Traditionally used as a fuel for cooking, heating, and transportation, propane is now seen as a practical energy resource for power, especially in locations with high fuel costs (or a strong desire to reduce current emissions).

Such is the case with the US Virgin Islands (Fig 2).

At last year’s Caribbean Energy Security Summit in Washington, DC, Vice President Joe Biden complimented the Virgin Islands Water and Power Authority (WAPA), stating “They’re combining renewable energy with propane to lower costs and secure their supply, saving ratepayers 30% on utility bills.”

Local conditions encourage the renewables. Solar will soon expand to about 18 MW and biomass will grow to 7 MW. But traditionally the bulk of VI’s power has been supplied by gas turbines firing No. 2 diesel and No. 6 fuel oil. So to reduce emissions and lower rates to its customers, WAPA and GE are converting several gas turbines to multiple-firing capability: propane, LNG, and oil.

Propane will be the major fuel source, and a complete infrastructure is being prepared to support the independent power grids on St. Thomas and St. Croix. Propane comes from the Vitol Group under a long-term agreement that includes much of the new infrastructure.

WAPA’s Executive Director Hugo V Hodge Jr says, “This major undertaking of the LPG conversion project with far-reaching effects on the economy of the Virgin Islands and WAPA’s customers, and has become a source of much attention by energy companies and utilities not only in the Caribbean but across the world.”

Commissioning of the plants started earlier in 2016 and is expected to continue through the fourth quarter.

Ethane for power

Also by tradition, ethane is a feedstock for the petrochemical industry. But supply is outpacing demand, and development of new petrochemical cracking capabilities takes time. This opens a door to both domestic power generation and fuel export.

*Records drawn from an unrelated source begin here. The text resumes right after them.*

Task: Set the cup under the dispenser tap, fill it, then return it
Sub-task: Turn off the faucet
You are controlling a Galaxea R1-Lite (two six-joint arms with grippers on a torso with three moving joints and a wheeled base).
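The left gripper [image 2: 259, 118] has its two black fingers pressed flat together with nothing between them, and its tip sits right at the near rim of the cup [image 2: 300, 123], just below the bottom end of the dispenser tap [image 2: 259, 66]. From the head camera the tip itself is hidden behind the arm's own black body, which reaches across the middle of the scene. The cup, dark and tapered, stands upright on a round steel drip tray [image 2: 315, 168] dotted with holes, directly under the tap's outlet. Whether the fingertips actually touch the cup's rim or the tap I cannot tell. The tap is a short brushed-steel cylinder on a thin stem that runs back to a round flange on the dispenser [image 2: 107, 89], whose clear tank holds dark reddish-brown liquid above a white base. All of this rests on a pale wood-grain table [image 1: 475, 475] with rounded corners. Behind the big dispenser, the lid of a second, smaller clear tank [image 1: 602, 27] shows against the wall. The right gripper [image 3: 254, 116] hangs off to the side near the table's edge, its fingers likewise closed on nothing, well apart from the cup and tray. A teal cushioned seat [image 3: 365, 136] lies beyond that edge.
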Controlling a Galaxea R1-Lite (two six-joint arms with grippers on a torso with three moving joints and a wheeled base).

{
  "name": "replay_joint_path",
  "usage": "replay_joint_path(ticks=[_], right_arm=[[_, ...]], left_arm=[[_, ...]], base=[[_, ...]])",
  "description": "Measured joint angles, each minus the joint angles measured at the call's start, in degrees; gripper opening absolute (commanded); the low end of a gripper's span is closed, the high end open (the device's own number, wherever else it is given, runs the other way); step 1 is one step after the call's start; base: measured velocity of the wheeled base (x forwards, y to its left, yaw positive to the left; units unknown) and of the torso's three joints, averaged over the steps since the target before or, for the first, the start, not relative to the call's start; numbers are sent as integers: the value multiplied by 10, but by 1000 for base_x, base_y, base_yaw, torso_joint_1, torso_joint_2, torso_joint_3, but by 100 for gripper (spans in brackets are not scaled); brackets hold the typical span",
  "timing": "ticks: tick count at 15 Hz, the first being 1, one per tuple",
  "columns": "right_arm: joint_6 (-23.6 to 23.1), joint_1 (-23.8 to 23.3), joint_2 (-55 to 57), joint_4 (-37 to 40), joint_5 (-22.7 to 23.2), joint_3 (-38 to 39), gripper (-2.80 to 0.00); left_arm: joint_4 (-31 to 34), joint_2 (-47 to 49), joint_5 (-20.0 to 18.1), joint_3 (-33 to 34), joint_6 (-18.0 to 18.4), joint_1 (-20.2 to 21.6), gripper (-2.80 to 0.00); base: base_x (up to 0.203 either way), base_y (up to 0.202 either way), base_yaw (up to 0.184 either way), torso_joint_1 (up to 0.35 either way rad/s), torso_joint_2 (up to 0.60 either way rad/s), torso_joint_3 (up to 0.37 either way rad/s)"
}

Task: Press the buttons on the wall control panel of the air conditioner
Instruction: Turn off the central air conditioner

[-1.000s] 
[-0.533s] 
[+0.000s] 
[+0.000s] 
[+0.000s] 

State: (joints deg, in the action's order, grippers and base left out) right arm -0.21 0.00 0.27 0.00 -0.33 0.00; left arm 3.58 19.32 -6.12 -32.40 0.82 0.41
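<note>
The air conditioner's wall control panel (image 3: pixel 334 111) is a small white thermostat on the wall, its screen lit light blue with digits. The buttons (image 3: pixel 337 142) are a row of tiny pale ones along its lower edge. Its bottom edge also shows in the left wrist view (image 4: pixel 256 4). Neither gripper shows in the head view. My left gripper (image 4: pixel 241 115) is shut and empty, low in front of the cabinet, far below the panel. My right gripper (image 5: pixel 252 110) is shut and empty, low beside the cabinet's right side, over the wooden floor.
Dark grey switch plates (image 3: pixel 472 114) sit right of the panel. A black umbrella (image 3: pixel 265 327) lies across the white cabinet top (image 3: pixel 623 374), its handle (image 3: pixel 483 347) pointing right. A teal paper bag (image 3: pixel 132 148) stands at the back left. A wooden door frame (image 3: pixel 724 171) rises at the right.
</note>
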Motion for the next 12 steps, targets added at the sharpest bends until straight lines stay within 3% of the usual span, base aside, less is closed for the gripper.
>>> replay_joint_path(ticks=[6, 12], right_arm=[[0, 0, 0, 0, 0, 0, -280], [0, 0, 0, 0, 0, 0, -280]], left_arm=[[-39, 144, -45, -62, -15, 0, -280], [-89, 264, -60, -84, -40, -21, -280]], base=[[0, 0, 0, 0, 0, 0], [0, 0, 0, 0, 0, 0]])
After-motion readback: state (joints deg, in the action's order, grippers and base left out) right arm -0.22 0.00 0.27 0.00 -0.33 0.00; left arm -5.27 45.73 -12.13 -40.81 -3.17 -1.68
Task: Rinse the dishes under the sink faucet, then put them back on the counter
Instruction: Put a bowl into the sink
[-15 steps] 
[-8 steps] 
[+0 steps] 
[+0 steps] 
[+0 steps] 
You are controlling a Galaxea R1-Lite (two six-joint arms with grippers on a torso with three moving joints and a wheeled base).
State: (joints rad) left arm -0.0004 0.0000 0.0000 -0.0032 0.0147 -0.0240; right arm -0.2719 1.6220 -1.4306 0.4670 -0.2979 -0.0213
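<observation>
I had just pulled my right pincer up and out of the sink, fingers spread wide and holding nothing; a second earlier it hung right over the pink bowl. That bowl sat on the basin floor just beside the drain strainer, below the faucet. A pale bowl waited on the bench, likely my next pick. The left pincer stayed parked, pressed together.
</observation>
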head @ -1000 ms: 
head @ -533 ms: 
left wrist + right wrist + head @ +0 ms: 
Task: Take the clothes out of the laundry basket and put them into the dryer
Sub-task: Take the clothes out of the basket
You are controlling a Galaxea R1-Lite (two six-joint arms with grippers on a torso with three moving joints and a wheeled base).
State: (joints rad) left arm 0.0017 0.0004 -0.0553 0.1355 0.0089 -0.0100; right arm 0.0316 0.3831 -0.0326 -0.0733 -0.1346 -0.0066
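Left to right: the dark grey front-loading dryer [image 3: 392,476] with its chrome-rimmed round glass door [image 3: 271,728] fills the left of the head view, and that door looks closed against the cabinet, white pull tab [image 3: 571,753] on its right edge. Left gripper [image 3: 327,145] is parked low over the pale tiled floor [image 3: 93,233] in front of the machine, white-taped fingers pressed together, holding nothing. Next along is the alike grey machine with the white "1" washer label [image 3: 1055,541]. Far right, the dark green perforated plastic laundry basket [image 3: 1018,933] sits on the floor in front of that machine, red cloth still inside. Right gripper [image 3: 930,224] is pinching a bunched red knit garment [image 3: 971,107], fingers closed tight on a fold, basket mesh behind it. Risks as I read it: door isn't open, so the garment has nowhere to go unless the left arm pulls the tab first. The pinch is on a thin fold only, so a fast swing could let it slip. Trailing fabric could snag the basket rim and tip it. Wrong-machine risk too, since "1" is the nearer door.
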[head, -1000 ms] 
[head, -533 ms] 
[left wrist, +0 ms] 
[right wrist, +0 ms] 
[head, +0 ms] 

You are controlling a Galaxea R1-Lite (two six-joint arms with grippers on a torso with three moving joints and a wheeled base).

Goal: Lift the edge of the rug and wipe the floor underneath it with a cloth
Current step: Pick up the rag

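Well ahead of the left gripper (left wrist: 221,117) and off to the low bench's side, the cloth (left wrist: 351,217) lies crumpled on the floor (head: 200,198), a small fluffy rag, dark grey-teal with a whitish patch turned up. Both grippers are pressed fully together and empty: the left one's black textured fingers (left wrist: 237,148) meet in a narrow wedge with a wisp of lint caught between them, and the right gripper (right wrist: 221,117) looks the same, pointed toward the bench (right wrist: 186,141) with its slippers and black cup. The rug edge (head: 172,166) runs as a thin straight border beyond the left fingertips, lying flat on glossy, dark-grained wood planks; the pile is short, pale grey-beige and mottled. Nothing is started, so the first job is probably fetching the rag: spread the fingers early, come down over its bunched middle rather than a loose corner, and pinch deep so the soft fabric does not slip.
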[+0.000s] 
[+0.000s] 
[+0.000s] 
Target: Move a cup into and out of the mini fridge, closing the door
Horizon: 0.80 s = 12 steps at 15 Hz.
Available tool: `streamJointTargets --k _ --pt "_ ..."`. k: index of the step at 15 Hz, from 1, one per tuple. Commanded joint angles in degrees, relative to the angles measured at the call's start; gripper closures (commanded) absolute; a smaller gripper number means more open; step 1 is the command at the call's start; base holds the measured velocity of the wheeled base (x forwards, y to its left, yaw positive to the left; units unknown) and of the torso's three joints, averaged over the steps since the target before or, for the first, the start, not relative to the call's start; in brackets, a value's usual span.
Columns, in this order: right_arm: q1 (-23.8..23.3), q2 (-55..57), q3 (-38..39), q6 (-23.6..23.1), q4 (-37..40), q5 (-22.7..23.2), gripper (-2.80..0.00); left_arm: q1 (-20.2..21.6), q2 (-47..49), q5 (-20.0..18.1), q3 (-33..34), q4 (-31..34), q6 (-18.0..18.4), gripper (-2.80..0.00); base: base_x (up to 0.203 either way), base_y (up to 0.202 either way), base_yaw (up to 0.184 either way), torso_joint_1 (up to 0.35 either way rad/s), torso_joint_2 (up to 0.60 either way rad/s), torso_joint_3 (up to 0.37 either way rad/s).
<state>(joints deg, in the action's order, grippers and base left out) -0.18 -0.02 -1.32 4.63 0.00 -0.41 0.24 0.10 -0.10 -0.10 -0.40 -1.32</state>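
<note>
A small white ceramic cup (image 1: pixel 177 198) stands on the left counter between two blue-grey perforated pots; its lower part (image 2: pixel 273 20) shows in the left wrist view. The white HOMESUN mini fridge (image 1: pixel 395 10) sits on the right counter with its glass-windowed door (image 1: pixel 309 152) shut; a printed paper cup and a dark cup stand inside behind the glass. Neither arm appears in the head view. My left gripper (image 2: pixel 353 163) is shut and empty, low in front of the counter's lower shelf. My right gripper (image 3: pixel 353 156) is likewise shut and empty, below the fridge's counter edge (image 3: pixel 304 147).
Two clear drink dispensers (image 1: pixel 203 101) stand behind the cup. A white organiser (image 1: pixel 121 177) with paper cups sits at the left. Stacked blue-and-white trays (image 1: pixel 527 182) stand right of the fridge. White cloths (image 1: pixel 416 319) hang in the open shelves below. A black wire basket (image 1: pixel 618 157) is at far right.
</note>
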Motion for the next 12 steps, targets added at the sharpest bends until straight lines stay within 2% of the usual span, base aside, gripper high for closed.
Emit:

Ethane for power generation in the US will be validated by a new powerplant located near the fuel source in the Marcellus and Utica shale plays. This first-of-a-kind combined cycle will be fueled by both ethane and natural gas in conventional GE turbines. Being located near the shale formations provides access to low-cost gas from numerous suppliers. The plant will supply the PJM grid and help offset closures of regional coal plants.

Fuel flexibility (Fig 3) is often a local decision, says Goldmeer. “In this case it’s the abundance of shale gas with higher hydrocarbons. If there’s a process plant that is stripping off an abundance of higher hydrocarbons near an existing or a planned powerplant, perhaps there is a gas-turbine fuel option at a reasonable cost.” Owner/operators and developers should review their local options first, he suggests. The exact percentage of the compounds available from processing and fractionation lies locally within the source.

As the GE authors state, “If ethane continues to be processed at or near the cost of natural gas, then there is the potential for the landed costs of exported ethane from the US to be less expensive than LNG in some parts of the world. In this scenario, ethane could be an ideal export candidate for power generation.”

Saudi Green Duba

Along the northeastern edge of the Red Sea, Saudi Electricity Company (SEC) has begun construction of the Green Duba ISCC Power Plant, marking the first use of condensate as a gas- turbine fuel in the Kingdom. Duba 1 is also the first integration of a concentrated solar thermal power station (CSP) with a combined-cycle plant. But most of the power will come from the combined cycle.

“The gas field has some significant non-methane components, also known as condensate,” explains Goldmeer. “You can turn these into feedstocks, but in this case there is no convenient home for them. So they decided to burn them in an F-class turbine. And that’s where combustion technology comes in.”

GE is supplying a 7F.05 gas turbine to operate on condensate, and a 7F.03 to operate on natural gas. Both also can burn Arabian Super Light (ASL) crude. The CSP solar field is expected to add 50 MW, bringing Green Duba to 600 MW. Says SEC CEO Eng Ziyad M Alphiha, “We expect the plant to provide cost efficiencies over its lifecycle, along with the fuel flexibility and solar capabilities needed to support the Kingdom’s fuel conservation and renewable technology initiatives.”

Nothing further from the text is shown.